By what ways, sources and methods do we see and trace the roles and influence of women in early Christian movements around Jesus?
Although women are marginalized and often invisible in recorded history, when they are given sustained scholarly focus over several centuries, as Kate Cooper does, women emerge as leaders of households in communities around Jesus, and in communities welcoming Paul, long before the emergence of the institutional church.
Deirdre Good is Professor of New Testament at The General Theological Seminary, specializing in the Synoptic Gospels, Christian Origins, Noncanonical writings and biblical languages (Greek and Coptic). While she is an American citizen, she grew up in Kenya where her parents were missionaries. She is a contributor to the blog, Episcopal Cafe and has written books on Matthew's portrait of Jesus (Jesus the Meek King, 1999), on Mary traditions in Judaism, Christianity and Islam (Mariam, the Magdalen and the Mother, 2005), on households and family in the time of Jesus (Jesus' Family Values, 2006) and Studying the New Testament, A Fortress Introduction with Bruce Chilton (2011).

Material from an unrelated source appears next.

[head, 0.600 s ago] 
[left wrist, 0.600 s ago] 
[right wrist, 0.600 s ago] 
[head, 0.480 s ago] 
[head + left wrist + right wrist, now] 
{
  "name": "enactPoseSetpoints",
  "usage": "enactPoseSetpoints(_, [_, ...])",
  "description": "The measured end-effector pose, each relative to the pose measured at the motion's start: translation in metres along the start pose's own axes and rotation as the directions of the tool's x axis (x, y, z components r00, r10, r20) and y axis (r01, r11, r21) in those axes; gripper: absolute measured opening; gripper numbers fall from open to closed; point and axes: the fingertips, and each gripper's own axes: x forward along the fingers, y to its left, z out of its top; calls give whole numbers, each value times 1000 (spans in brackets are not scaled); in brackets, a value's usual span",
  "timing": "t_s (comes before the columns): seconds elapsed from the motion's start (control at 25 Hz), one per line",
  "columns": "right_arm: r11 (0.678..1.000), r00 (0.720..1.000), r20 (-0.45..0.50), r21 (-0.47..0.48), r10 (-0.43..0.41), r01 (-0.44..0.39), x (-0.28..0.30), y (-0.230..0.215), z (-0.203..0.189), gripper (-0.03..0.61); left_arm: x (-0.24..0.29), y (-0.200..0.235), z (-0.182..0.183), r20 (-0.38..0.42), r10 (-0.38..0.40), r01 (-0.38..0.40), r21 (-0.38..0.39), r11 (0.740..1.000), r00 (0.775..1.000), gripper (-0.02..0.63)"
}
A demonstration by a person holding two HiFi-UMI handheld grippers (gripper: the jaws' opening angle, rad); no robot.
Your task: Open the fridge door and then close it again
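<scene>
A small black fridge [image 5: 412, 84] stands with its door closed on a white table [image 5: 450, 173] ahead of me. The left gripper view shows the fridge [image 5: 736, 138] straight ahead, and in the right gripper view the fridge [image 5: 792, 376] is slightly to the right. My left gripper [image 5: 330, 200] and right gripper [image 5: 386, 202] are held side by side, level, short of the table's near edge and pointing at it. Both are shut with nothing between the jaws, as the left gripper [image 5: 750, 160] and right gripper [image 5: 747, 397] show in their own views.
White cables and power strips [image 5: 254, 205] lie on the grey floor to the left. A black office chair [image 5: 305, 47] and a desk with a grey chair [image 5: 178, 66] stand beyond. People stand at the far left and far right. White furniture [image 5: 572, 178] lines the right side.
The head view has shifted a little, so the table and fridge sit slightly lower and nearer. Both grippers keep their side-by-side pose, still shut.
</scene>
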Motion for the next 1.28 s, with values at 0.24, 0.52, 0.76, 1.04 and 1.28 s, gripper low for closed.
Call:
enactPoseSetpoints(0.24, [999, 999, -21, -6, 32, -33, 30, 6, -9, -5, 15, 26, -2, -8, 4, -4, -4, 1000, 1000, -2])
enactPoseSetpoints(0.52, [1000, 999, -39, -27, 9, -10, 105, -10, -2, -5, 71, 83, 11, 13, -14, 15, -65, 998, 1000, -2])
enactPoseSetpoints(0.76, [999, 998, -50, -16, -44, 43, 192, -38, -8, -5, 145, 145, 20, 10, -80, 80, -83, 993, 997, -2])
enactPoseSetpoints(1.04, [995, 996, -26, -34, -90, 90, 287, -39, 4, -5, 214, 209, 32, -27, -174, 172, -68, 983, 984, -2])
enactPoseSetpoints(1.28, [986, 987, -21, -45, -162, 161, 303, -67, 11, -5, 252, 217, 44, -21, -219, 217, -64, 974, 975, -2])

Kate Cooper is Professor of Ancient History at the University of Manchester and the author of the new book Band of Angels: The Forgotten World of Early Christian Women, which follows the lives of women across the first centuries of the church. The book reveals how women from all walks of life, from peasants to empresses, played an invaluable role in Christianity's growth. Their story, discovered by painstaking investigative scholarship, aided by informed imagination, witnesses to what invisible people can achieve.
Cooper says, "One of my motivations in writing the book was to put something into the hands of pastoral colleagues and educators that moves the question about early women away from ordination and into the realm of lived religion that is more directly useful to the majority of women, who are of course in the laity!"
This event will give you a glimpse of what happens in a seminary classroom. Come prepared! You can read Band of Angels ahead of the conversation and bring your questions. For example:How does Kate Cooper unearth women's roles and influence? What difference does her scholarship make to our view of Christianity?
Or you can also purchase a copy Band of Angels that evening. A book signing will follow.